Onions are a special example: While they can be caramelized to become completely soft, sautéed onions with a bit of crunch left to them can be an excellent addition to any savory side dish. Similarly, if you're sautéing garlic, you want it to be slightly browned without burning since burning leads to a bitter taste.
To stir-fry is to cook uniformly sized pieces of meat or vegetables over medium-high heat for a short period of time while stirring briskly and consistently.
Although the wok is the most traditional utensil for stir-frying, this technique can also be accomplished using the Saladmaster large skillet. The key to successful stir-frying is to have all ingredients chopped or sliced and sauce ingredients measured or mixed before proceeding.
Meats and vegetables should be cut in bite-sized pieces of uniform proportions, so they can cook in three to five minutes. Use a broad, flat wooden spoon or spatula to facilitate stirring and tossing.
And, most importantly, no oil is needed with Saladmaster. Stir-frying has a justifiably healthful reputation.

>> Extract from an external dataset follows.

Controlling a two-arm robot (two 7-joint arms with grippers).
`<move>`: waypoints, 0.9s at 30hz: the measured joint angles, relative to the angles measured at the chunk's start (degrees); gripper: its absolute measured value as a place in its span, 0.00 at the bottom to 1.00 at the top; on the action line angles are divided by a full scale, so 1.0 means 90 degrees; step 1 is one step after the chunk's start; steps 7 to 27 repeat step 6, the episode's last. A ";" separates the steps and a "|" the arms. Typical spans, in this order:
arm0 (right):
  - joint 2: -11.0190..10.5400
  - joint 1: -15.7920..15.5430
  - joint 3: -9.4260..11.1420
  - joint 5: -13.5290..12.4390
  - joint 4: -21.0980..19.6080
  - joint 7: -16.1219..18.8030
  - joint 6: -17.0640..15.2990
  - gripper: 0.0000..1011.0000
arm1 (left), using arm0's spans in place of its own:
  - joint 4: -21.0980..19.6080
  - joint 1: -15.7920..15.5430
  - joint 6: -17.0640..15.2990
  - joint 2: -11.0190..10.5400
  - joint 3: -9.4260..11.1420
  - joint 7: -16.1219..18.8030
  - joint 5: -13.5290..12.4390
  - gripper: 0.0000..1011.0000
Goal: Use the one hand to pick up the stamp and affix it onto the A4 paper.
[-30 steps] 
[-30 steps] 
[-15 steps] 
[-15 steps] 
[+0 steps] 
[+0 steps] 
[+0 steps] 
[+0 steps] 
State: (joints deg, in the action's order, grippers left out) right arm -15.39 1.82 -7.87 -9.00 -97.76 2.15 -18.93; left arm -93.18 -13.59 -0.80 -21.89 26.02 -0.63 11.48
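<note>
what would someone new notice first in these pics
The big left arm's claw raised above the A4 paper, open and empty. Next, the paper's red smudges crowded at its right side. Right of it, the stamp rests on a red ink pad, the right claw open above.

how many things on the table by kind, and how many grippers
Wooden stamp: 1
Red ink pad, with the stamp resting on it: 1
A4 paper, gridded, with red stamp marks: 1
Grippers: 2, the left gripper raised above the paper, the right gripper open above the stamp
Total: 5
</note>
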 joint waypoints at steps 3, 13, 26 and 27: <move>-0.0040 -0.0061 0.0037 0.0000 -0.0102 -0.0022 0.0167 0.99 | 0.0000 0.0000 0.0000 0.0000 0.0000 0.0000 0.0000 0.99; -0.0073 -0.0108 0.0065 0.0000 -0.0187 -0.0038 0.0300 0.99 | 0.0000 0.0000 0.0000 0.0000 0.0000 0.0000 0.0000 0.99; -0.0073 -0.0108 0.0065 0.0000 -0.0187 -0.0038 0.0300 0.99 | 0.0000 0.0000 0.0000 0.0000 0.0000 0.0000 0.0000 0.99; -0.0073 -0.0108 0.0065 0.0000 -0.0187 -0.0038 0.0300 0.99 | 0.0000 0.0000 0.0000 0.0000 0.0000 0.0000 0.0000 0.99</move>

Recent criticisms of some dishes in Chinese restaurants has centered on the amount of oil used in stir-frying. Saladmaster provides a healthier solution by stir-frying without added oils. Enjoy the taste of fresh vegetables cooked just until tender, but still crisp.
First, preheat the skillet over medium-high heat 2 to 3 minutes, until a few drops of water splashed in the pan bead and dance. If using meat or chicken, cook quickly and remove from pan.
If desired, wipe pan clean with a paper towel, heat and add vegetables that require the longest cooking times, like carrots, celery, bok choy or stems from broccoli. Partially cook the vegetables before adding the more tender, quick-cooking ones, like bean sprouts, asparagus, pea pods or spinach.
Return meat to the skillet; stir-fry just until heated through. Stir in the sauce, if recipe calls for one, and cook and stir just until thickened. For more tender vegetables, cover skillet, reduce heat to low and cook 2 to 3 minutes longer.
Most stir-frys will require no additional seasoning; however, if you choose to do so, add them at the end of cooking. Be sure to taste before you add salt or pepper. Fresh herbs such as parsley, chives and cilantro may be added just before thickening the sauce.
Vegetable Stir fry
1 medium zucchini squash cone #4
2 medium carrots cone #4
1 small green bell pepper cone #3
1 small onion cone #2
1 t avocado oil
2 whole garlic clove chopped fine
5-8 small baby bok choi
1 t minced fresh ginger cone#1
1 can (8 oz) sliced water chestnuts, and bamboo drained (sliced)
Preheat the large wok at medium high heat – add in oil, veggies and stir for 5-8 mins place lid on and medium click low. Add tamari and serve with rice and tofu.